Work to complete: Scan the records below for the line with "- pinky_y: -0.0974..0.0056" and the line with "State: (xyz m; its". Repeat those two lines and every line between them exactly, and nothing else.

Exercise inputs:
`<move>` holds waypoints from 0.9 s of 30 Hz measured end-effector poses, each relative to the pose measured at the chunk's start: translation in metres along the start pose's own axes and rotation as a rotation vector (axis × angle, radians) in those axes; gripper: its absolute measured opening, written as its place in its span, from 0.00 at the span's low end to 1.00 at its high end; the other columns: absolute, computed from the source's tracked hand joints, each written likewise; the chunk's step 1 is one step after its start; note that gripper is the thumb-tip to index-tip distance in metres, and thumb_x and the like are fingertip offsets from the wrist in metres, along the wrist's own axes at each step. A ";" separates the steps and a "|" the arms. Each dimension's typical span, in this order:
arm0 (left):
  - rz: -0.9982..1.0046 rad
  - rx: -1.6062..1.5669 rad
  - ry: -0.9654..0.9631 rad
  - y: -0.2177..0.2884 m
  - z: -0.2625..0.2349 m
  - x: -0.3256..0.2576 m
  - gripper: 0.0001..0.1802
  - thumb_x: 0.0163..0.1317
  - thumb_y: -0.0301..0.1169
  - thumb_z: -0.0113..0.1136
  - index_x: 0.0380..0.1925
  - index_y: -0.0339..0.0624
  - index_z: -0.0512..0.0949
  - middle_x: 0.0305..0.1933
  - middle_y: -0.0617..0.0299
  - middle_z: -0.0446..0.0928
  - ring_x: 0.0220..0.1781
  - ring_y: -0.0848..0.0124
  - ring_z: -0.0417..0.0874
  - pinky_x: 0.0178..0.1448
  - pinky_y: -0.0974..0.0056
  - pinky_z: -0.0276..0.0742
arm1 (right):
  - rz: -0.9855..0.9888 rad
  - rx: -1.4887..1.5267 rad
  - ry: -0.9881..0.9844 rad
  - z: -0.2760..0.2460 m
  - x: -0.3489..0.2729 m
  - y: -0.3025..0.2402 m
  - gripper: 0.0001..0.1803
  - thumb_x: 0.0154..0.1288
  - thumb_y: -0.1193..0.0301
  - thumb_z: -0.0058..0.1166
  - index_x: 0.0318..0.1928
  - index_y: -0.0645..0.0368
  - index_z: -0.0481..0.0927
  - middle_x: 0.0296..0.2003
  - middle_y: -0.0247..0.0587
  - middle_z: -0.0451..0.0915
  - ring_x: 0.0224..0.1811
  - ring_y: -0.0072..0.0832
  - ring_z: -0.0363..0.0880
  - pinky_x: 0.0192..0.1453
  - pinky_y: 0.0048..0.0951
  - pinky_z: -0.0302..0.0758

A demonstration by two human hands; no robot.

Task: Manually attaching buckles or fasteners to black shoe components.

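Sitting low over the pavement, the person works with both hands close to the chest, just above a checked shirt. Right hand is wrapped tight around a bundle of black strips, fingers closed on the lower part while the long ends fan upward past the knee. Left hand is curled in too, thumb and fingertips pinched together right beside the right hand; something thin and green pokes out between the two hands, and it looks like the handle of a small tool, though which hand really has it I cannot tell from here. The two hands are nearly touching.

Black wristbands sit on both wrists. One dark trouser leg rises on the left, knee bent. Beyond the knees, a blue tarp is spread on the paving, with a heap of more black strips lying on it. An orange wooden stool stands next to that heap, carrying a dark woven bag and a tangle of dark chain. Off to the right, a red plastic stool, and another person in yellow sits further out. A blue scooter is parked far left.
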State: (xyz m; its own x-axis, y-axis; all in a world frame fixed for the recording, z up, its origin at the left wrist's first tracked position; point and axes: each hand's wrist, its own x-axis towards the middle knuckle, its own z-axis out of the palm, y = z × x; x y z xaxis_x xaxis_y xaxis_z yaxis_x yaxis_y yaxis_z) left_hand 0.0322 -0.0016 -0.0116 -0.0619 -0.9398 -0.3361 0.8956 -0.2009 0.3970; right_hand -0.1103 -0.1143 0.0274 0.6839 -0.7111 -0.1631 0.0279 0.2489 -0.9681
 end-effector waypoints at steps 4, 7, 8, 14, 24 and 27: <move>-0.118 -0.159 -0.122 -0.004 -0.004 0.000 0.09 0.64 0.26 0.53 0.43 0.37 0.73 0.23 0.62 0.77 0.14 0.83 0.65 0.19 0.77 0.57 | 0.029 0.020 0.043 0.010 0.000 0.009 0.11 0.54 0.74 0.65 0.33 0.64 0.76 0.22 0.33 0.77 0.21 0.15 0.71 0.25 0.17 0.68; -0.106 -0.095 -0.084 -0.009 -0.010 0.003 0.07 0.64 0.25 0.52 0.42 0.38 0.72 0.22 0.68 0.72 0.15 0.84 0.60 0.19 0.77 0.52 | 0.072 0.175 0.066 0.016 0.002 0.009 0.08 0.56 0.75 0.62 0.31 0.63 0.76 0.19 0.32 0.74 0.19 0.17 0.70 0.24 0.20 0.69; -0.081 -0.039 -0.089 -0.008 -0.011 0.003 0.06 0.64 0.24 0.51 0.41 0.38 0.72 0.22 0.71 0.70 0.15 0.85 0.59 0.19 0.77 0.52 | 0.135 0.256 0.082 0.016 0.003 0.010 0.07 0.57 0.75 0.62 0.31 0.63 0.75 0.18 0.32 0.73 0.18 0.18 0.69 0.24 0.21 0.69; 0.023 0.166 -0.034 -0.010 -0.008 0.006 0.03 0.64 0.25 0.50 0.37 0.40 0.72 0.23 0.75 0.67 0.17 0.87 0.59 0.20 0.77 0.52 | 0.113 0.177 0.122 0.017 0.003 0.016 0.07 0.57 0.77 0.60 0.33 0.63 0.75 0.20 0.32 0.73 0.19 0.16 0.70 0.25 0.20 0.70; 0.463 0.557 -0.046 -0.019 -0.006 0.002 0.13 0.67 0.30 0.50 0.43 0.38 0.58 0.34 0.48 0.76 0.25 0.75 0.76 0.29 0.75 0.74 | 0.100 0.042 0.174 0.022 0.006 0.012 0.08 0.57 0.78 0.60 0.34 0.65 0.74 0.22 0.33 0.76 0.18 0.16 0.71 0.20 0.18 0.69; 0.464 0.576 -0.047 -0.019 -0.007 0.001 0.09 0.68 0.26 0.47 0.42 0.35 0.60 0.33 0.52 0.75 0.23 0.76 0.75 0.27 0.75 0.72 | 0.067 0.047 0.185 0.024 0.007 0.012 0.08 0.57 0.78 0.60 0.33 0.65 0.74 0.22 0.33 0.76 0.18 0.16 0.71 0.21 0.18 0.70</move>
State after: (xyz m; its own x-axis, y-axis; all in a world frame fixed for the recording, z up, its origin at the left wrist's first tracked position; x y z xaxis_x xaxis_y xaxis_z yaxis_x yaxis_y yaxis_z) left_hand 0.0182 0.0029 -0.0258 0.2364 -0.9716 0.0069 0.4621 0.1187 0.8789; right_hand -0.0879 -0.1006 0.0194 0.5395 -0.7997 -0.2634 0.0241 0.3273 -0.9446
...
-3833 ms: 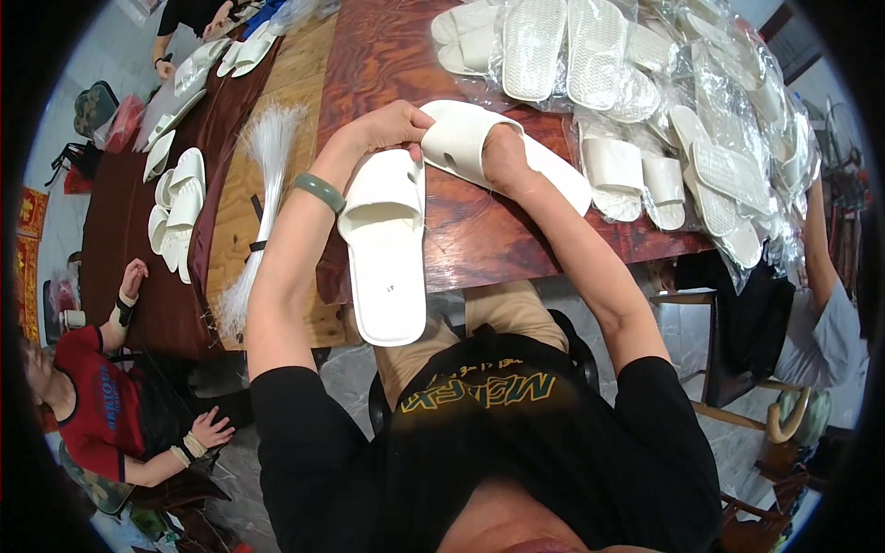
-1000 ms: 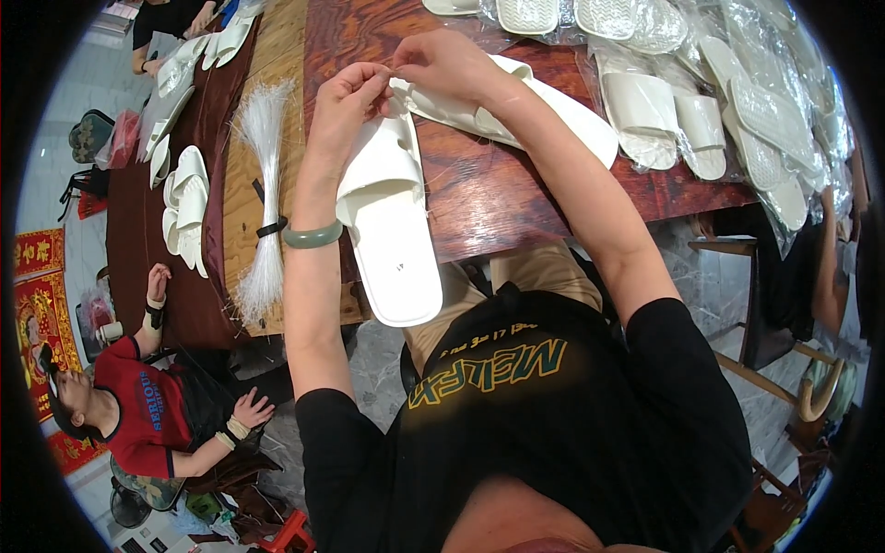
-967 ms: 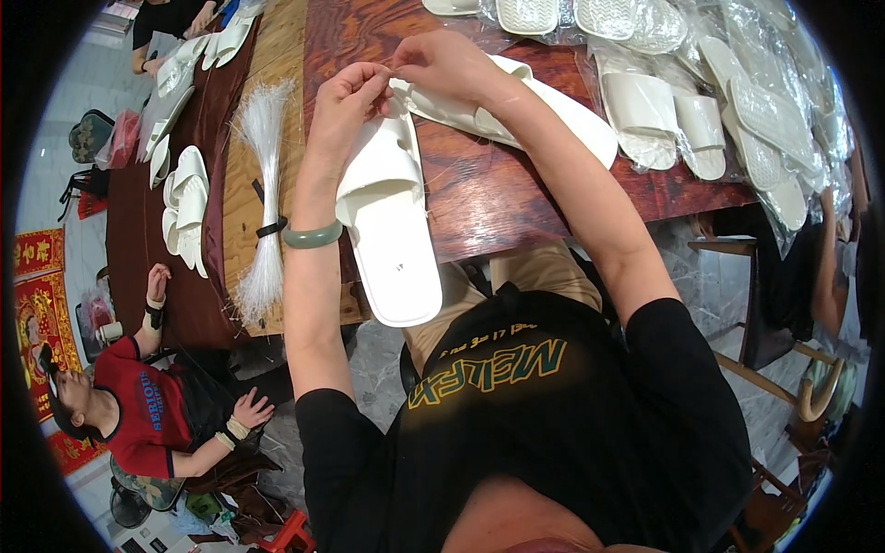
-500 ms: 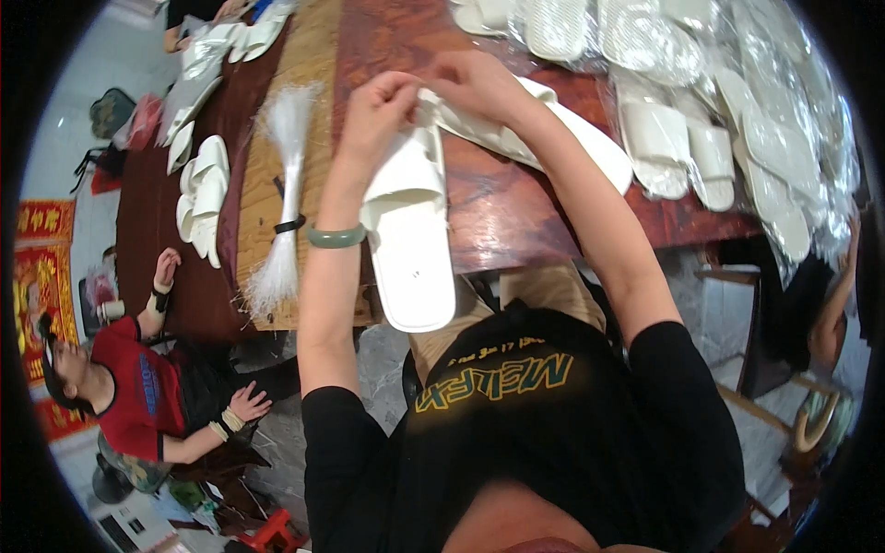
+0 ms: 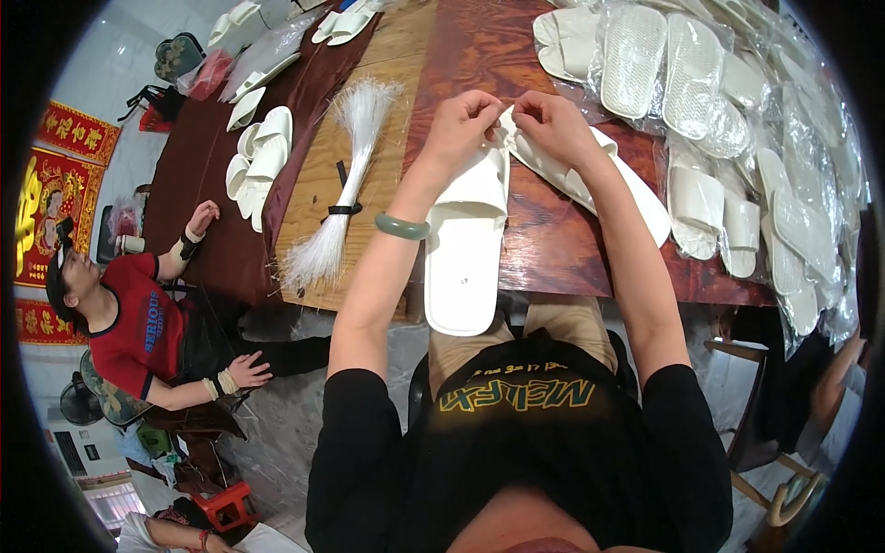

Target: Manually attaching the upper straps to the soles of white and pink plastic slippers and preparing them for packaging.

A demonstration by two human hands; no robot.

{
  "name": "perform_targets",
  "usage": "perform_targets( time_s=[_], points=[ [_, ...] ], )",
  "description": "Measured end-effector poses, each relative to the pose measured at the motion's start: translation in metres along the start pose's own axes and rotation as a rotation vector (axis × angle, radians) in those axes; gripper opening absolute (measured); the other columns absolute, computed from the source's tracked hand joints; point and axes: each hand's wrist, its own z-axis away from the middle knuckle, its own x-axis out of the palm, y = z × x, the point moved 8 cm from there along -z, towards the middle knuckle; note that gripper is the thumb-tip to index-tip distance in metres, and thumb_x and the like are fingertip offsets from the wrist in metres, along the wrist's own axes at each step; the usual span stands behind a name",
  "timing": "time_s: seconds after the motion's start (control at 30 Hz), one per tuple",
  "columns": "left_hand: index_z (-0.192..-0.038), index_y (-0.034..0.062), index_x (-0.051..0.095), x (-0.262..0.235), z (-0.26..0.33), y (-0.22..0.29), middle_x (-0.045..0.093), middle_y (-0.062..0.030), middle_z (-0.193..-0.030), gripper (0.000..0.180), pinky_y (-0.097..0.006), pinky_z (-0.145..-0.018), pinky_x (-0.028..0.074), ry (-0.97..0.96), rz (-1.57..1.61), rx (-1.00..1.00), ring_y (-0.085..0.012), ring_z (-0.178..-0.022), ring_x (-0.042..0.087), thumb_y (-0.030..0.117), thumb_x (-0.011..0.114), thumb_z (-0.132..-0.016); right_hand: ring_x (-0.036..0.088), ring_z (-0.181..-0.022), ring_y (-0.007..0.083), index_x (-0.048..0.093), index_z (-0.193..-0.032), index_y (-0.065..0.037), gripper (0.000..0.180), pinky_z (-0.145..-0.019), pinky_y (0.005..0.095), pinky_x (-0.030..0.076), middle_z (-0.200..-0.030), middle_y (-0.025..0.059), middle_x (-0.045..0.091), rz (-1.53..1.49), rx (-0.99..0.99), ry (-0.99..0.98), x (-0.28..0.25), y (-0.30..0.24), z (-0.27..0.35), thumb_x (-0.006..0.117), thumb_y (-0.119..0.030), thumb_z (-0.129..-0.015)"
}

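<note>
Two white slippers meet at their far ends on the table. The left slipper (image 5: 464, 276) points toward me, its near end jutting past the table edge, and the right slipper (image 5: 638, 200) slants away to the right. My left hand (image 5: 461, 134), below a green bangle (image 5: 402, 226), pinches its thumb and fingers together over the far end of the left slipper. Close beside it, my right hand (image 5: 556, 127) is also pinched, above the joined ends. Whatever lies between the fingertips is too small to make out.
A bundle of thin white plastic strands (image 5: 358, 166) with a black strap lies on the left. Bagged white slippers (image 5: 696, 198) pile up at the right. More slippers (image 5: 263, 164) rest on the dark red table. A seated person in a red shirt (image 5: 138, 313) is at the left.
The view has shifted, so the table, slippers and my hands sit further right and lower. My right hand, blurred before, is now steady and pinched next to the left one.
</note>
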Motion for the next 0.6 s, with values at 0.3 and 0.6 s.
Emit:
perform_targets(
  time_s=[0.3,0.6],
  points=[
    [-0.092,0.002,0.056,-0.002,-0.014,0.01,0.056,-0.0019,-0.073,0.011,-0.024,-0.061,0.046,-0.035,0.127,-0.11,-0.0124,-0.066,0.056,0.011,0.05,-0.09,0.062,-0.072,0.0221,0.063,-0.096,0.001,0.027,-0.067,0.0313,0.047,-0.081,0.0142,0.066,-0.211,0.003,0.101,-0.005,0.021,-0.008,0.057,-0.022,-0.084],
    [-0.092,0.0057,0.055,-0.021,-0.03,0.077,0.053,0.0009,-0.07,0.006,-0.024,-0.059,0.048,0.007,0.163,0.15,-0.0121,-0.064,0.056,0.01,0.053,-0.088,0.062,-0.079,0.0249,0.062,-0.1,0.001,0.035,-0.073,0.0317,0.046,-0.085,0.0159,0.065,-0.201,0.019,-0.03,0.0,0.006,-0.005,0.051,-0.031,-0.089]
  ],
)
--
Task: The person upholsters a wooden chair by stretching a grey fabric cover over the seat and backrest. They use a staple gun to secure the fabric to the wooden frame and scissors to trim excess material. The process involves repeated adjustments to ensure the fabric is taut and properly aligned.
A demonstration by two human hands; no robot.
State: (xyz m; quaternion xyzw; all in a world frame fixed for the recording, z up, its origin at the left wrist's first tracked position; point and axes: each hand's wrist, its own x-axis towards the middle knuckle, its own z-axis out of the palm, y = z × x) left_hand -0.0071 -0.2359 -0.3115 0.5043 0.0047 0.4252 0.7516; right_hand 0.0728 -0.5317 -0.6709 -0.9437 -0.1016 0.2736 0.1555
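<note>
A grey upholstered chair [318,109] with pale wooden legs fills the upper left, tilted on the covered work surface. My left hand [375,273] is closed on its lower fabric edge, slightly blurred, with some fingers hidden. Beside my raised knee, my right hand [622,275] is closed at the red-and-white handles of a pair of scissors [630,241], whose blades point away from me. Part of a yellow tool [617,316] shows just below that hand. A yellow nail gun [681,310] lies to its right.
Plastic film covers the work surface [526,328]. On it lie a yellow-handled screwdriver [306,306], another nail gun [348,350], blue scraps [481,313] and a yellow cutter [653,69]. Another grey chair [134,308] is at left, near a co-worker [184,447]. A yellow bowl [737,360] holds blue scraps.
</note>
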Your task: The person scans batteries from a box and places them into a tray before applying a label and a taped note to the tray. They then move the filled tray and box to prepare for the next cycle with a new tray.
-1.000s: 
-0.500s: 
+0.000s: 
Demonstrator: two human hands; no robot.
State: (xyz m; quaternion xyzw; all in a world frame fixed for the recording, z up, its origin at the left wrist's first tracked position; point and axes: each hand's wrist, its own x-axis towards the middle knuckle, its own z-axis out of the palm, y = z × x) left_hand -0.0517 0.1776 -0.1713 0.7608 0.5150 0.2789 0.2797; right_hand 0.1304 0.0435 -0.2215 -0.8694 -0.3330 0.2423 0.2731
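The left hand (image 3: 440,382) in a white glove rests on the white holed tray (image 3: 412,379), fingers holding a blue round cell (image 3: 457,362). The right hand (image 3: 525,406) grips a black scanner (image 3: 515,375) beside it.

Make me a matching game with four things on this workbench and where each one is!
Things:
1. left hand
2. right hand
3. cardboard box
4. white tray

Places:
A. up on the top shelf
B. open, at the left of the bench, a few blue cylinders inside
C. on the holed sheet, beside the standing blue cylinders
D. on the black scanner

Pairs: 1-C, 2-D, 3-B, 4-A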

Solved exercise:
  - pinky_y: -0.0974..0.0056
  - pinky_z: -0.0276..0.0742
arm1 (right):
  - rz: -0.9855..0.9888 rad
  - rx: -1.4887..1.5267 rad
  - ry: -0.9881..0.9844 rad
  - z: -0.2760..0.2460 m
  - x: -0.3489..0.2729 m
  - y: -0.3025..0.2402 m
  - gripper: 0.0001..0.1803
  - thumb_x: 0.0154..0.1288
  - thumb_y: -0.1193..0.0301
  - thumb_z: -0.0058..0.1166
  - index_x: 0.0318..0.1928
  - index_y: -0.0645..0.0368
  - index_z: -0.0481..0.0927
  - middle_x: 0.0296..0.2003
  - middle_y: -0.0247..0.0587
  - middle_z: -0.0451..0.0915
  - ring_x: 0.0224..0.1811
  - ring_y: -0.0072..0.0832
  - ring_z: -0.0363..0.0880
  - pinky_x: 0.0192..0.1453
  - pinky_y: 0.0048..0.0951
  - pinky_z: -0.0302..0.0758

A demonstration by two human hands; no robot.

Task: Manually attaching buckles or fasteners to black shoe components.

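Sitting low over the pavement, the person works with both hands close to the chest, just above a checked shirt. Right hand is wrapped tight around a bundle of black strips, fingers closed on the lower part while the long ends fan upward past the knee. Left hand is curled in too, thumb and fingertips pinched together right beside the right hand; something thin and green pokes out between the two hands, and it looks like the handle of a small tool, though which hand really has it I cannot tell from here. The two hands are nearly touching.

Black wristbands sit on both wrists. One dark trouser leg rises on the left, knee bent. Beyond the knees, a blue tarp is spread on the paving, with a heap of more black strips lying on it. An orange wooden stool stands next to that heap, carrying a dark woven bag and a tangle of dark chain. Off to the right, a red plastic stool, and another person in yellow sits further out. A blue scooter is parked far left.
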State: (xyz m; its own x-axis, y-axis; all in a world frame fixed for the recording, z up, its origin at the left wrist's first tracked position; point and axes: each hand's wrist, its own x-axis towards the middle knuckle, its own z-axis out of the palm, y = z × x; x y z xaxis_x xaxis_y xaxis_z yaxis_x yaxis_y yaxis_z) left_hand 0.0322 -0.0016 -0.0116 -0.0619 -0.9398 -0.3361 0.8956 -0.2009 0.3970; right_hand -0.1103 -0.1143 0.0274 0.6839 -0.7111 -0.1631 0.0279 0.2489 -0.9681

With this, the exercise is done.